Differential Expression Analysis

sjanpy.tl provides fast vectorized differential expression computation and helper functions for multi-cluster analyses.

Fast two-group DEG

fast_two_group_deg() uses Welch’s t-test on the expression matrix directly, much faster than Scanpy’s rank_genes_groups for simple two-group comparisons:

import scanpy as sc
from sjanpy.tl import fast_two_group_deg

adata = sc.datasets.pbmc3k_processed()

results = fast_two_group_deg(
    adata,
    label_col='louvain',
    lst1=['B cells'],
    lst2=['CD4 T cells'],
)
print(results.head(10))

The result DataFrame contains:

  • gene: gene name

  • log2FC: log2 fold change (group1 vs group2)

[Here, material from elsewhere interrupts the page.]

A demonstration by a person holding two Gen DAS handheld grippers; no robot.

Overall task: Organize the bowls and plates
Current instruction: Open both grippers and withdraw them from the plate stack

  • pct.1, pct.2: detection rates in each group

  • pval, padj: raw and FDR-adjusted p-values

Within-cluster DEG

compute_nested_deg_df() computes DEGs between two conditions within each cluster, using Scanpy’s rank_genes_groups:

from sjanpy.tl import compute_nested_deg_df

# Requires a condition column in adata.obs
nested_deg = compute_nested_deg_df(
    adata,
    cluster_key='louvain',
    condition_key='condition',
    target_condition='Disease',
    reference_condition='Control',
    method='wilcoxon',
    min_cells=10,
    compute_pct=True,
)

Key parameters:

  • min_cells: skip clusters with fewer cells in either condition

  • compute_pct: add detection rate columns (pct_target, pct_reference)

  • expr_layer: use a specific layer for detection rate (e.g. 'counts')

Clipping extreme logFC

clip_logfc_in_nested_deg_df() clips outlier logFC values per cluster to prevent extreme values from dominating visualizations:

from sjanpy.tl import clip_logfc_in_nested_deg_df

clipped = clip_logfc_in_nested_deg_df(
    nested_deg,
    logfc_col='logfc',
    cluster_col='cluster',
    quantile=0.95,
)

Selecting genes to highlight

generate_highlight_dict() selects important genes per cluster for labeling in plots:

from sjanpy.tl import generate_highlight_dict

highlights = generate_highlight_dict(
    nested_deg,
    strategies=['topn', 'ktimes'],
    cluster_key='cluster',
    top_n=5,
    k=3,
    exclude_regex=[r'^MT-', r'^RP[SL]'],
)

# Returns: {'Cluster_0': ['GENE1', ...], 'Cluster_1': [...], ...}
for cluster, genes in highlights.items():
    print(f"{cluster}: {genes}")

Three strategies can be combined:

  • 'topn': select top N genes by absolute logFC per cluster

  • 'ktimes': genes that exceed logFC cutoffs in at least k clusters

  • 'manual': user-specified gene list (filtered to those present in the data)

exclude_regex removes unwanted genes (mitochondrial, ribosomal, etc.) after selection.